Unfortunately I have been observing a disquieting hypocrisy in the movement of late, especially in campaigns that said they were going to run clean, honest races. Many are acting like the same Washington politicians they have been critical of. Some of these campaigns are staffed with Tea Party members, hoping to support honorable candidates. Many are my friends.
I will outline a few examples of the “hypocrisy” I have observed, and let you decide for yourself if you agree with me or not. I choose to leave off names. My observations are from campaigns in the in the Kansas first district, Kansas third district, and Kansas fourth district (KS-01, KS-03, and KS-04).
- Campaign staff constantly complain that their competitors are flush with money from “big donors.” Yet when asked if their campaigns would take the same money, if offered to them, I was told, “Oh, yes!”
- Various campaigns have told me that they are very upset about all the endorsements their competitors are getting. Then in the next sentence I am hearing about their attempts to solicit endorsements from similar groups and individuals. One campaign was even encouraging their volunteers to start up blogs, and give the campaign “endorsements” from them.
- One campaign staffer was demonizing the political action committee (PAC) donations another campaign was getting, even going so far as to call them “Washington Insiders.” Come to find out, that same campaign had applied for many of the same PAC monies and endorsements! They expressed anger to me that “their guy” didn’t get the nod. These same campaigns are continuing to this day to try and get money from various PACs not yet committed to a candidate.
- The candidates that are getting PAC money feel that they need to minimize these contributions, which saddens me.
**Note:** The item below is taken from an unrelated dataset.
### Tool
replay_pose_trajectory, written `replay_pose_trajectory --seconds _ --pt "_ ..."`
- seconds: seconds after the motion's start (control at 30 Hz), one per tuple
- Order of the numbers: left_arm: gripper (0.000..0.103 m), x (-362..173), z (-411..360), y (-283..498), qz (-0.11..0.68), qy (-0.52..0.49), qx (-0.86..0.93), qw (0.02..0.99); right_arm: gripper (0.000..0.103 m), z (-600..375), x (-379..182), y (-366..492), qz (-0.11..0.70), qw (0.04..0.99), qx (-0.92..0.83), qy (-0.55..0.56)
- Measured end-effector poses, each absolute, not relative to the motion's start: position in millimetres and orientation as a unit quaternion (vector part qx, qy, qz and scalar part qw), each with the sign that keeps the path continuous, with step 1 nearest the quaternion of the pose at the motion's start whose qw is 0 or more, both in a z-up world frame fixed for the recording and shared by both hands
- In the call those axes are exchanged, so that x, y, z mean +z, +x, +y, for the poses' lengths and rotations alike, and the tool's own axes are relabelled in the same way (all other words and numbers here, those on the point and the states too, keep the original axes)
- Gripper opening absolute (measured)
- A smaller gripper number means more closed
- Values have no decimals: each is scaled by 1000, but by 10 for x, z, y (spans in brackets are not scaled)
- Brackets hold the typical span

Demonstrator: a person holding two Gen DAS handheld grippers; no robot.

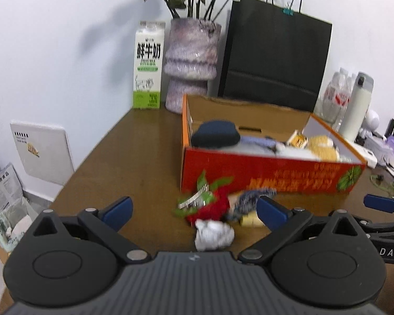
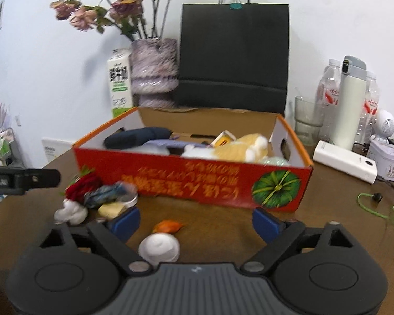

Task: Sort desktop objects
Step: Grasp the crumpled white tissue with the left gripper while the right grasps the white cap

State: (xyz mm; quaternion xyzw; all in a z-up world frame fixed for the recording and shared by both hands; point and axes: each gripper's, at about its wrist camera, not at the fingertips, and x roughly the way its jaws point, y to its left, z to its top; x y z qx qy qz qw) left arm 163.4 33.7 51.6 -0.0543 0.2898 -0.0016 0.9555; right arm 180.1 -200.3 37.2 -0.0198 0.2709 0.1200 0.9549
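Nearest the left wrist camera, the left gripper [image 1: 194, 208] has its blue-padded fingers [image 1: 118, 208] spread wide and released, with nothing gripped. Between them on the brown counter [image 1: 134, 157] lies a crumpled white paper ball [image 1: 214, 235], and just past it a small heap: a red and green wrapper [image 1: 207, 202], a blue-grey patterned scrap [image 1: 252, 199] and a pale yellow block [image 1: 249, 219], all touching or overlapping one another.

In the right wrist view the right gripper [image 2: 195, 221] is likewise released, its fingers [image 2: 126, 223] apart and clamping nothing. A round white object [image 2: 159, 248] sits on the counter between them, nearer the left finger, with a small orange piece [image 2: 169, 226] just beyond it. The heap lies off to the left of these fingers, and a dark part of the left gripper reaches in from that edge.

Behind the loose items stands a red cardboard box [image 2: 197, 181] with orange rims, open at the top. Inside are a dark navy bundle [image 2: 134, 136], a yellow and white plush toy [image 2: 239, 147], a small yellow carton [image 2: 223, 139] and some pale fabric.

Further back, against the white wall, stand a milk carton [image 1: 147, 65], a mottled purple vase [image 1: 191, 63] of dried flowers and a black paper bag [image 1: 275, 52]. To the right are a white flask [image 2: 350, 105], plastic bottles, a glass [image 2: 307, 120] and a white power bank [image 2: 344, 165]
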Motion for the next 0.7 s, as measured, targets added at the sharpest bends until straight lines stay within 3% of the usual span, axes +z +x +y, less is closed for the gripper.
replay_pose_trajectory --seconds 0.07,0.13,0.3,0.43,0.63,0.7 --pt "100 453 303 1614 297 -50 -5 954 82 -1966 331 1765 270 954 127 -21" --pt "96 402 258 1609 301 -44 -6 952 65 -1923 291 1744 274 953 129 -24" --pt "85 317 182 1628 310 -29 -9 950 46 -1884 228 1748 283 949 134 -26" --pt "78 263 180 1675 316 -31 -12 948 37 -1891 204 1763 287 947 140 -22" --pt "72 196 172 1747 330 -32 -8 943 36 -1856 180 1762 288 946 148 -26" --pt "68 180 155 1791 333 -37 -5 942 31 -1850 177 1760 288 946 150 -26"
The truth is PACs are important in politics: Individuals with similar value systems combine their resources in an effort to help get candidates, who share their same beliefs, elected.
- “We’re not politicians!” This is a constant refrain in so many of the statewide races, and it makes me laugh every time I hear it! These candidates have been kissing the babies, shaking the hands, working the phones for donations, and marching in the parades along with all the other candidates for over a year now. I have to disagree with this refrain: They are all politicians now.
- Tea Party “leaders” are signing up every Conservative they can find to run for precinct committeemen and committeewomen positions, and encouraging all their friends to get in local races. This is at the same time they lament all the “career” politicians who worked their way up through the party through this very same method.
- Some campaigns are saying “We hate lawyers.” The truth is that all these candidates, if elected, will have to hire staffs full of lawyers! The House and Senate bills are written by them. Reality needs to set in: lawyers have a vital place in politics. Folks on the Right will need really good ones to help reverse the harmful laws the current Congress has already passed.
- Quite a few blogs and emails have been written lately which are attacking candidates, starting gossip, and spreading rumors. This is definitely a sad trend that I am seeing. It is horrible to see people I had previously admired practice this destructive behavior. Personal responsibility and integrity are being sacrificed in attempts to advance a political campaign.
Although I could share many other examples, I will now stop. One thing that I have realized is that if we want the Tea Party Movement to continue to inspire citizens, we will need to pull back from the trend toward hypocrisy that I have just outlined. Otherwise the movement will fail. And so too, might our country.